Photo: N/A, License: N/A, Created: 2018:04:20 12:46:20

Phil Yacuboski

 

Tracking sales tax in each state where one does business could be an accounting nightmare, according to one local entrepreneur.

This could soon become reality, however, after the U.S. Supreme Court hears a case that could redefine the way online retailers currently collect sales tax in places where they do not have a physical location. Under current law, if they sell something there, they don’t have to collect that state’s sales tax.

“If we have to do that 50 times per month, then I’m going to be paying my bookkeeper several hours more a month to do it,” said Danielle Fleming, founder and CEO of NOTE Fragrances, which has a growing online presence and locations in Scranton and Clarks Summit.

While larger retailers have physical locations in many states, smaller retailers, like Fleming, do not. She does pay sales tax for items sold in Pennsylvania.

“You’ll have to remit sales in each of the states where you do business, so you’ll have to do it 50 times a month and that is where the rub is,” she said. “Essentially, it takes 10 minutes to file sales tax and now someone has to spend a few hours doing that. I could see it becoming an accounting mess.”

Fleming, who sells fragrances, candles, lip balms and other items, said her online sales are roughly one-third of her entire business.

“It’s changed the dynamic,” she said.

 

An even playing field

More than 40 states, including Pennsylvania, are asking the high court to overturn two decade-old cases, which only required retailers to collect sales tax if they have a physical presence in that state.

Lawyers argue states like Pennsylvania are losing much needed revenue, all because of a changing shopping dynamic.

“Ideally, every seller of goods in Pennsylvania should compete on a level playing field,” said Jeffrey Johnson, spokesman for the Pennsylvania Department of Revenue. “Having a tax advantage for remote sellers means that hometown retailers are facing unfair competition.”

Johnson said in fiscal year 2017-2018, the state lost $221 million in sales tax revenue from online sales.

In an effort to get ahead of the sales tax issue, in April, Pennsylvania began requiring Amazon and eBay Inc. to collect sales tax on items sold by third party retailers. The law is known as the Pennsylvania Marketplace Act.

“This is not a new tax,” said Johnson. “Rather, this change resulted in a more efficient system for certain individuals and businesses using online marketplaces to either collect sales tax, or notify their customers that use tax may be due on their purchases. The intent of the legislation is to help brick-and-mortar stores compete on an even playing field with online sellers.”

 

A windfall for the state

Dr. Fred Croop, a business professor at Misericordia University said overturning the decision could mean a windfall for states like Pennsylvania.
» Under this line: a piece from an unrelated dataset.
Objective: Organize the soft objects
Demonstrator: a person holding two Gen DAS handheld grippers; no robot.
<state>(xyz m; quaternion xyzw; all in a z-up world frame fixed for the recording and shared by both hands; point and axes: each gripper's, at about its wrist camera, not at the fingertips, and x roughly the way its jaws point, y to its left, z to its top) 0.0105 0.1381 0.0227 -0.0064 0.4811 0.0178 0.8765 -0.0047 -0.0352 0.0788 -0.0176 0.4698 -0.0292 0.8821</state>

“If they overturn this, it will open the doors,” he said. “All states and municipalities are looking for any and all money they can get. They are collecting on back taxes, parking fines – you name it. Almost all of these governmental bodies are cash-strapped.”

He said the court will have to examine the difficulty of collecting taxes in multiple states.

“The Supreme Court will have to decide the practicality of a small online business having to deal with all of the different regulations and reporting in all of these states,” he said. “It’s just going to be impossible for many of these sellers to be able to do that.”

Regardless of the decision, Fleming would like something concrete to follow.

“It would be beneficial for all of us to have a ruling we could follow because the sales tax issue seems to be up in the air and volatile, so it would be nice to have some type of ruling that would be standardized,” she said. “As a small business, accountants and bookkeepers are expensive. It would make a difference.”

“We are closely following the case that is now before the Supreme Court,” said Johnson. “We will have to see how the court rules.”

A decision is expected in July.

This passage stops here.